「もう25年も前のことでしょ?」——そう感じている人ほど、実はこの事故の教訓を忘れかけているかもしれません。
2001年7月21日、兵庫県明石市の歩道橋で花火大会の見物客が折り重なるように倒れ、11人が命を落としました。あの日から2026年7月21日でちょうど25年です。
「なぜ今も遺族は声を上げ続けているの?」「事故の教訓は今の社会にちゃんと生きているの?」。この記事では、そんな疑問にお答えしながら、25年目の式典で語られたことや、社会に広がる反応の傾向まで整理してお伝えします。
この記事で分かること
- 明石歩道橋事故は2001年7月21日、花火大会の雑踏で11人が犠牲になった「人災」と認定された事故であること
- 25年の節目に遺族が明石市職員へ安全発信の継続を訴えたこと
- 過去の特集動画では、遺族への心ない誹謗中傷に対する批判の声が多く見られたこと
- 群衆事故は花火大会や初詣、ハロウィンなど身近な場所で今も起こりうること
明石歩道橋事故とは何だったのか
事故が起きたのは、明石市大蔵海岸で開催されていた花火大会の帰り道です。狭い歩道橋に見物客が集中し、群衆雪崩と呼ばれる状態になりました。

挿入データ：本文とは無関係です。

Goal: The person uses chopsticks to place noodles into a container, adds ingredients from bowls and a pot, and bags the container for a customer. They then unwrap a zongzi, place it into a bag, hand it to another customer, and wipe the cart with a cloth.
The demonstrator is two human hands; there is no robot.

犠牲になった11人のうち9人が小さな子どもやお年寄りでした。警備計画の不備が指摘され、明石市幹部は「改めて人災と認識している」とコメントしています。
当時の状況を、簡単な流れで整理してみます。
花火大会終了後、来場者が一斉に会場を離れようとし、歩道橋に人が集中
橋の中央付近で人の流れが止まり、後方からの圧力で将棋倒し状態が発生
子どもやお年寄りを中心に11人が死亡、多数の負傷者が出る大惨事に
警備体制の不備が刑事責任として問われ、遺族による安全啓発活動が始まる
25年目の式典で遺族が訴えたこと
2026年7月21日、事故現場では追悼式が行われ、遺族が明石市の職員に対して「安全に関する発信を絶やさないでほしい」と改めて訴えました。
亡くなった子どもが通っていた小学校では、今も事故の記憶が語り継がれているといいます。父親は命日を迎えるたびに、事故を知らない世代へどう伝えるかを考え続けているそうです。
事故を知らない世代に伝え続けることこそが、遺族が25年間ぶれずに続けてきた活動の核心です。
「あの日、なぜ人が集まりすぎる場所に気づけなかったんだろう」——遺族の言葉には、今も同じ後悔がにじんでいます。
過去の特集動画から見える世間の反応の傾向
今回の25年報道に直接ひもづく動画コメントではありませんが、20年・24年の節目に報じられた特集動画には、事故を知る世代から多くの反応が寄せられていました。ここでは傾向として紹介します。
- 「親が悪い」といった心ない中傷に対し、「攻撃するのはおかしい」と反論する声が多数を占めていた
- 2022年の韓国・梨泰院での雑踏事故と重ね合わせ、「同じ教訓が繰り返されている」と危機感を語る声が目立った
- 圧死のメカニズムや群衆雪崩の恐ろしさを知り、混雑した場所を避ける行動につなげたいという声が多かった
紹介したコメント傾向は、事故から20年・24年の節目に公開された特集動画に寄せられたものです。今回の25年報道そのものへの反応ではない点にご注意ください。最新の状況は公式発表や報道各社の記事もあわせてご確認ください。
私たちが日常でできる備え
花火大会や初詣、大型イベントなど、人が密集する場所は身近にたくさんあります。事故の教訓を、自分ごととして持ち帰るなら次のような行動が考えられます。
- 混雑のピーク時間帯を避け、時間をずらして移動する
- 子どもや高齢者と一緒のときは、無理に混雑した経路を通らない
- 人の流れが止まったと感じたら、無理に前に進まず横や後方に距離を取る
- イベント会場では避難経路や誘導員の位置を事前に確認しておく
混雑が予想される場所に行くなら、まず「引き返せる余地があるか」を意識しておくと、いざというときに判断しやすくなります。
まとめ
明石歩道橋事故から25年が経ちましたが、遺族の訴えは「安全の発信を止めないでほしい」という一点に尽きます。
- 事故は警備体制の不備による「人災」と認定されている
- 25年の節目でも遺族が市への安全発信の継続を求めている
- 群衆事故は花火大会やイベントなど、今も身近な場所で起こりうる
今度、混雑が予想されるイベントに出かける予定がある人は、この機会に家族と「もし人が多かったらどうするか」を一度話しておくのもおすすめです。